Heute hören wir eine Episode, die sich in Jerusalem abspielt. Jesus ist im Tempel und Anhänger der religiösen Elite kommen auf ihn zu, um ihn auszufragen. Sie wollen wissen, mit welcher Vollmacht Christus die ganzen Wunder vollbringt und lehrt. Jesus ist manchmal sehr schlau und antwortet entweder mit Codes, Gleichnissen oder wie hier mit Gegenfragen.
Er würdigt im Nachhinein die Johannestaufe und weist in seinem Gespräch dieselben zurecht wie Johannes am Jordan. Jesus sagt zwar nicht „Schlangenbrut“ zu ihnen, aber liegt dennoch mit seiner Kritik auf einer Linie mit Johannes.
Jesus macht einen Deal, der auf den ersten Blick riskant erscheint. Er verrät seine Vollmacht den Pharisäern und Schriftgelehrten nur, wenn sie die richtige Antwort auf seine Frage geben. So riskant ist das nicht, weil Jesus als Gott ihre Antwort erstens schon kennt und zweitens genau weiß, dass sie keine Antwort geben werden.
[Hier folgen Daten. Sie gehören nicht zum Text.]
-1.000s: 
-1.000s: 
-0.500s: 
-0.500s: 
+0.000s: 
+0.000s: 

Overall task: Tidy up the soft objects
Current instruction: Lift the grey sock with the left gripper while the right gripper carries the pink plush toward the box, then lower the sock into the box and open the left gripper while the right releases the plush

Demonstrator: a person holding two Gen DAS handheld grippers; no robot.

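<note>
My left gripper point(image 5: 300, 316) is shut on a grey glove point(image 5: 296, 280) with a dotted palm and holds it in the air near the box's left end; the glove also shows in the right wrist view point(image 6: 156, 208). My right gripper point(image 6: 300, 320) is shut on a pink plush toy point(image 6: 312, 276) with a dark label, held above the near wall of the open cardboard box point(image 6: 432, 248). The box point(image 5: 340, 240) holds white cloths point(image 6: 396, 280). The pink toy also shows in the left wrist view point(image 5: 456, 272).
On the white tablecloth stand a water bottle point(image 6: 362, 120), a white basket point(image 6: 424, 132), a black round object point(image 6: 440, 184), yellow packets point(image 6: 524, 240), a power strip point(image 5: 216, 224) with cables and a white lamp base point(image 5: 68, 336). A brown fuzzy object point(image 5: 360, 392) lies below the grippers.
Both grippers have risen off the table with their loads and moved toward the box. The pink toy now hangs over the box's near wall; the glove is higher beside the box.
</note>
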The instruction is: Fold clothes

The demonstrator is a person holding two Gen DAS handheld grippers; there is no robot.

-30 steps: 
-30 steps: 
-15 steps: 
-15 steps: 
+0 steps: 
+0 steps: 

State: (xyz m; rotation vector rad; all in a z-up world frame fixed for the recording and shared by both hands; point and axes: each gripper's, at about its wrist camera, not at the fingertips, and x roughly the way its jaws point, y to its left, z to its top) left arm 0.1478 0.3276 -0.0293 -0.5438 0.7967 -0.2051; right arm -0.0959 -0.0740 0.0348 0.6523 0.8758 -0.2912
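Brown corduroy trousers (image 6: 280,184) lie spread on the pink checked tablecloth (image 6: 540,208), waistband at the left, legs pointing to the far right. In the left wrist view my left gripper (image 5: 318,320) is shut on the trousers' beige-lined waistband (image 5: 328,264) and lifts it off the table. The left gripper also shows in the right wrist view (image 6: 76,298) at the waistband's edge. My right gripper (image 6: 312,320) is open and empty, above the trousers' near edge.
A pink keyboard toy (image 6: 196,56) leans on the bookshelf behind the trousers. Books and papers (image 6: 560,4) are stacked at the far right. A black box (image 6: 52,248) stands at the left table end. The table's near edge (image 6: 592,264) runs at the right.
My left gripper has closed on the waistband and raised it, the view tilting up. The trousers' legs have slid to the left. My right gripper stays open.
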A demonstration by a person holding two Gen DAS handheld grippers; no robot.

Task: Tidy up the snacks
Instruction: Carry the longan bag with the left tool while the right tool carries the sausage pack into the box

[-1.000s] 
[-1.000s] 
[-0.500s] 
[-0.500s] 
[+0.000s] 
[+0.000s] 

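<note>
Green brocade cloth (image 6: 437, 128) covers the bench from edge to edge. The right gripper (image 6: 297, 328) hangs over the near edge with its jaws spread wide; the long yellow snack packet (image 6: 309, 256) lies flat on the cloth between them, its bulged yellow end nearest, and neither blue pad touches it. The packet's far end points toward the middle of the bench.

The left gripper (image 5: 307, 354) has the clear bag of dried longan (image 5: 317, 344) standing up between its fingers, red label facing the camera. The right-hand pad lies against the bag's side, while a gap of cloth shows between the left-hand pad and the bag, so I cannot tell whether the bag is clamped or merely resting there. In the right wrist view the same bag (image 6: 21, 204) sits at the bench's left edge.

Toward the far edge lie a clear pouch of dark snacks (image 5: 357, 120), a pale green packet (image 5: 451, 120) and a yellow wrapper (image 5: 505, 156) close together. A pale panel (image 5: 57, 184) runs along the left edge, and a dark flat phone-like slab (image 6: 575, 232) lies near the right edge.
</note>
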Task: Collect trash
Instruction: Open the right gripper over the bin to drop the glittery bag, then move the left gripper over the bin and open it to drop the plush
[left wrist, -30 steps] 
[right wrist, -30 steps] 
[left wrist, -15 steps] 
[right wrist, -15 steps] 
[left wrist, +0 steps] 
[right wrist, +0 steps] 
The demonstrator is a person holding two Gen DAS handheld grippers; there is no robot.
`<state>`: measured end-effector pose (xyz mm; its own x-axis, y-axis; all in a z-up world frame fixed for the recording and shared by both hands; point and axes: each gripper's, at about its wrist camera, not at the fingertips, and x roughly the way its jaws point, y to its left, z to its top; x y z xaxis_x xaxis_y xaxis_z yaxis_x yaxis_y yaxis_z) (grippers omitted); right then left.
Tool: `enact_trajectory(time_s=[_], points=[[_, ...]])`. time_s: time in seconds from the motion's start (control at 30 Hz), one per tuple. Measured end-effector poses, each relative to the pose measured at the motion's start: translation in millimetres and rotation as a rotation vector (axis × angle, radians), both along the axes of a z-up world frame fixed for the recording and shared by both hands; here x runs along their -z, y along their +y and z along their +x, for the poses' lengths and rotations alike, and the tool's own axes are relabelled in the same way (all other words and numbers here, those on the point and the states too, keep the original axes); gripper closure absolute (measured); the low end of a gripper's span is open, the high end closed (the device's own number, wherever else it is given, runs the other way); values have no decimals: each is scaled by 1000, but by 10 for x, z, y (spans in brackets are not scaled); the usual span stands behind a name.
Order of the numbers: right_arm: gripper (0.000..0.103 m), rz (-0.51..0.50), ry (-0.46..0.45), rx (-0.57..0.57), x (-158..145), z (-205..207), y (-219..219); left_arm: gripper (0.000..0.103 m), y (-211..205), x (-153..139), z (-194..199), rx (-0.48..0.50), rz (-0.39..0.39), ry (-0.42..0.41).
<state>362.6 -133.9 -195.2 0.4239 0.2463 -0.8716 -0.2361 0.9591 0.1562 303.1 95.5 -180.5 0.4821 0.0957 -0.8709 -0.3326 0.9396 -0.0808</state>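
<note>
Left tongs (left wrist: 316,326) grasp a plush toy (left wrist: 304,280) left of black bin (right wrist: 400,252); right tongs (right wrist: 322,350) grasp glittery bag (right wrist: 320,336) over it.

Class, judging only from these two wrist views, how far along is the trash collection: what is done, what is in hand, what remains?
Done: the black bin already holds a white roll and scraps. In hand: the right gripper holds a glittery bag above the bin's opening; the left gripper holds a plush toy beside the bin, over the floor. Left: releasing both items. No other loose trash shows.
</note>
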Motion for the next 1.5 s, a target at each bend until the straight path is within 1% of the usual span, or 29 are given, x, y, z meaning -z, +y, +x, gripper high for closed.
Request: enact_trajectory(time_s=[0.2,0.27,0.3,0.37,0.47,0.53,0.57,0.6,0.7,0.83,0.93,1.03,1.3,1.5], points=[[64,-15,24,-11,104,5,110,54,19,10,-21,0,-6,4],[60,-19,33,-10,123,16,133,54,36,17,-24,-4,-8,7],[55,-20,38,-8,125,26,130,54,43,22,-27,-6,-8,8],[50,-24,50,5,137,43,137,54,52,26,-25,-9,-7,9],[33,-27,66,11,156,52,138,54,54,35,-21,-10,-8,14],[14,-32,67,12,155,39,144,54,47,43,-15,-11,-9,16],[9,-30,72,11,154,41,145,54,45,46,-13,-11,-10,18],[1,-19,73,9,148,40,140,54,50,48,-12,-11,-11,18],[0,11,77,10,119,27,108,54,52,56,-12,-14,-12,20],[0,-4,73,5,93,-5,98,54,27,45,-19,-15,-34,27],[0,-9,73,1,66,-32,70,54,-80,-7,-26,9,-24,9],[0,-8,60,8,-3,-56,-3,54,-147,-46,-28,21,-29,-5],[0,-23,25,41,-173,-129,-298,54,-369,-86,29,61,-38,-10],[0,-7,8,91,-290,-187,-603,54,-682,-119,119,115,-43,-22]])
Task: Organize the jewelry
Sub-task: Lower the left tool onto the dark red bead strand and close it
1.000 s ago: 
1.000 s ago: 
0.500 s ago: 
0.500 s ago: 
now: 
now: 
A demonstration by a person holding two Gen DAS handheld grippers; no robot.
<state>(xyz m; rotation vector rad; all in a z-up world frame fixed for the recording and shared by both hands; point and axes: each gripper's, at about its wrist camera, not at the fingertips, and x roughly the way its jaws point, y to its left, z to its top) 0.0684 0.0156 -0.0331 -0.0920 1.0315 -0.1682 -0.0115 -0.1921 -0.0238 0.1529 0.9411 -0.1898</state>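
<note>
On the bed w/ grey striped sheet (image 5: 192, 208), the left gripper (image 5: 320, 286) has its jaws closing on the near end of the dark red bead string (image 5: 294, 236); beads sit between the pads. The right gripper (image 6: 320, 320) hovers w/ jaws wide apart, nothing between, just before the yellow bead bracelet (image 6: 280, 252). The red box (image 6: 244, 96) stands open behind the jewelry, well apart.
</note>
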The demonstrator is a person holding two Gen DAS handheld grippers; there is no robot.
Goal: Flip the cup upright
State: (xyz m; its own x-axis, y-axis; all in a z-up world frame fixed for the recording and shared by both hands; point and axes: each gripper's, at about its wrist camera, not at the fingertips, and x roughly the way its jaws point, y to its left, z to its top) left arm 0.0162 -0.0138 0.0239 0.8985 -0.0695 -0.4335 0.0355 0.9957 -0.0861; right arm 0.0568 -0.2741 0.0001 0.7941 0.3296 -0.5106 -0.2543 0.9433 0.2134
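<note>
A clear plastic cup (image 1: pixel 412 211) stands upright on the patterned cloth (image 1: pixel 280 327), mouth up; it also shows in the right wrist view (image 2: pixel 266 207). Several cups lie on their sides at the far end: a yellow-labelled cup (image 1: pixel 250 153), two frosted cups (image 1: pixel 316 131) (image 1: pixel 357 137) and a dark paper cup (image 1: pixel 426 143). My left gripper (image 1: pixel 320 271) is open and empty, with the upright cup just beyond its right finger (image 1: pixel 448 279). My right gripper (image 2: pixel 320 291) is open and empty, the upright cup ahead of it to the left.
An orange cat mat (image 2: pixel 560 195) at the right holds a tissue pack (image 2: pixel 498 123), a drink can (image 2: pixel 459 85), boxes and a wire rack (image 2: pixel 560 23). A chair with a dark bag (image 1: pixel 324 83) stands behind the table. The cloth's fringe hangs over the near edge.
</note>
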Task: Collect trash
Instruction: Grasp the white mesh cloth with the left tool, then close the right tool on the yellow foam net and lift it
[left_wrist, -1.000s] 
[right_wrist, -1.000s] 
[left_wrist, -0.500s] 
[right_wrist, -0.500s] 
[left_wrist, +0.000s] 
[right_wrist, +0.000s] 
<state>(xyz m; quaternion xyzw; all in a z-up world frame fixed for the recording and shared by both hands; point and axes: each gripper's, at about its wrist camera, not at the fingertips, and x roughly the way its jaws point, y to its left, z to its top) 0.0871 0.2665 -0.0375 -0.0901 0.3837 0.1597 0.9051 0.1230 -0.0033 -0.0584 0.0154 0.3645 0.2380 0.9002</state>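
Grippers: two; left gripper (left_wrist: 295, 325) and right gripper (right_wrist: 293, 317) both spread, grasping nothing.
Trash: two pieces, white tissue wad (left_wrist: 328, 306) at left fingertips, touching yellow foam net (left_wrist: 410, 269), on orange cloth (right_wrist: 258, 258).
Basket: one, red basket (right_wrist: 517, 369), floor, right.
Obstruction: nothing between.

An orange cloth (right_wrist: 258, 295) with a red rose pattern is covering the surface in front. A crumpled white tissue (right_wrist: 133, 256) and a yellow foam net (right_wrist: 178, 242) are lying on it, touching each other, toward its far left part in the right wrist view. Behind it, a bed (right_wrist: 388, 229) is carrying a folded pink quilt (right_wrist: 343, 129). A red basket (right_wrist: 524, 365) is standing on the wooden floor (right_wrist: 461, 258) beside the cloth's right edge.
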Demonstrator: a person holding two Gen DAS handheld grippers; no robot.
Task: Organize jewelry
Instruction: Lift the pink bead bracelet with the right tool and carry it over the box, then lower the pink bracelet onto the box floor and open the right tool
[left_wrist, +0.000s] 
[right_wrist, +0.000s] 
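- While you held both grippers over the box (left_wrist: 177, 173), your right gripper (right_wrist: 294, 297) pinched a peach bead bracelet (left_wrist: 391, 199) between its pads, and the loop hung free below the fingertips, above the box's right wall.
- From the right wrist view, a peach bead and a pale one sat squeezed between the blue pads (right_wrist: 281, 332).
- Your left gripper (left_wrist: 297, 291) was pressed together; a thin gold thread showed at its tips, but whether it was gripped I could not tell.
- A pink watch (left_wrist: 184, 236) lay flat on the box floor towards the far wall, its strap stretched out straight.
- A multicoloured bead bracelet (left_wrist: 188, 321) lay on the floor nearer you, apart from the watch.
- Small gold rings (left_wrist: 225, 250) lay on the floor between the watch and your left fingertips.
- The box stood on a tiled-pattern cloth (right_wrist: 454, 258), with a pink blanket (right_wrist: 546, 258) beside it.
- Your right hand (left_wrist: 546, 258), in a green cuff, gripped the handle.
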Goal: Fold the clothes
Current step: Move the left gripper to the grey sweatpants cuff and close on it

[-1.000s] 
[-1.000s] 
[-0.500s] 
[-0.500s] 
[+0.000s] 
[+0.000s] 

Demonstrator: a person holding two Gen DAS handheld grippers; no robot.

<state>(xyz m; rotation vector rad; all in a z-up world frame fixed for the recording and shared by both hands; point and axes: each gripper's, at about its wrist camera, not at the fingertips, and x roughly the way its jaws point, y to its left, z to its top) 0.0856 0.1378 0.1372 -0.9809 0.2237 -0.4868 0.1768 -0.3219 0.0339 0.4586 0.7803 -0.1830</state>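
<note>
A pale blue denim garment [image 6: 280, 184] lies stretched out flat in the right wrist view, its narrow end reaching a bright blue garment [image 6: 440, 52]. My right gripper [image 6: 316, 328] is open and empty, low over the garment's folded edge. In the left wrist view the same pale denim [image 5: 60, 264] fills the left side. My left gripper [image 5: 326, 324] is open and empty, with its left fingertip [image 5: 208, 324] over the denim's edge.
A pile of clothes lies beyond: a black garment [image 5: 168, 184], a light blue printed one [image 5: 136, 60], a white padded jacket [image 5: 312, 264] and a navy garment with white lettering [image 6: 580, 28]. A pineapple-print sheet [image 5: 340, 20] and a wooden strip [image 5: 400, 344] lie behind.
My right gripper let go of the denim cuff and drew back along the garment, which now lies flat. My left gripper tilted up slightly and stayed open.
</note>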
Er verursacht absichtlich ein Dilemma, sodass er auch keine direkte Antwort geben muss. Dies hat unter anderem einen pragmatischen Grund: Würde er inmitten des Tempels sagen, dass er Gott ist, würde es sofort zu einer Verhaftung kommen. Er könnte dann nicht mehr zuende führen, was der Vater ihm aufgetragen hat. Jesu Verhalten dient den Umstehenden und auch uns Bibellesern immer zur Unterweisung. Er will uns dadurch etwas beibringen. In diesem Fall geht es darum, den Hörern der rhetorischen Frage zum Nachdenken zu bringen. Es ist insgesamt bemerkenswert, dass Jesus auf den schon verstorbenen Johannes Bezug nimmt, wenn es eigentlich um seine Vollmacht geht! Damit lehrt uns Jesus, dass sie beide in derselben Vollmacht aufgetreten sind. Dies ergibt deshalb Sinn, weil Jesus angekündigt hat, dass ihn dasselbe Schicksal ereilen wird wie dem Täufer.
Das entstehende Dilemma – Johannes‘ Vollmacht anzuerkennen oder nicht, wird auch bei Jesu Tod und Auferstehung aufkommen. Durch Jesu Antwort werden die Menschen schon darauf vorbereitet, was mit ihm passieren wird und wie sie selbst in seine gegenwärtige Situation kommen werden. Man wird auch sie fragen: In welchem Namen tust du das? Wir lesen in der Apg von Heilstaten im Namen Jesu, bei denen die Aposteln sich vor dem Hohen Rat rechtfertigen müssen.
Jesus möchte mit dem Dilemma die Pharisäer und Schriftgelehrten nicht bloßstellen oder niedermachen. Er will ihnen helfen, dass auch sie zum Glauben an ihn kommen. Er gibt ihnen die Chance, die Sünde zu bereuen, Johannes nicht geglaubt zu haben. Gott liebt jeden Menschen und kämpft um sein Herz. Er weiß, dass sie das in dem Moment nicht tun werden, aber der Same ist gelegt. Einzelne dieser Menschen werden sich zu ihm bekennen und auch im Nachhinein Johannes anerkennen. Wir lesen z.B. davon, dass Jesus bei einem Pharisäer zum Essen eingeladen wird. Wir hören in der Apg dann von der Bekehrung des eifrigsten Pharisäers Paulus, der die Christen verfolgt hatte. Unter den Hohepriestern wird es auch Unterstützer geben. Wir denken besonders an Nikodemus, der zum Sanhedrin gehört und Jünger Jesu wird.

Heute hören wir viel von der Schule Gottes. Seine Lehrmethoden sind ganz unterschiedlich, aber eines ist immer gleich: Ohne Gottes Weisheit, ohne seine Gaben können wir weder ihn noch das Leben begreifen. Als schwache Menschen brauchen wir seinen Beistand selbst beim Halten der Zehn Gebote. Und wenn wir gefallen sind, möchte er uns die Chance verleihen, die Sünde zu bekennen. Nutzen wir diese Gelegenheiten Gottes und seien wir nicht verstockt wie so mancher Hohepriester und Schriftgelehrter in den Evangelien!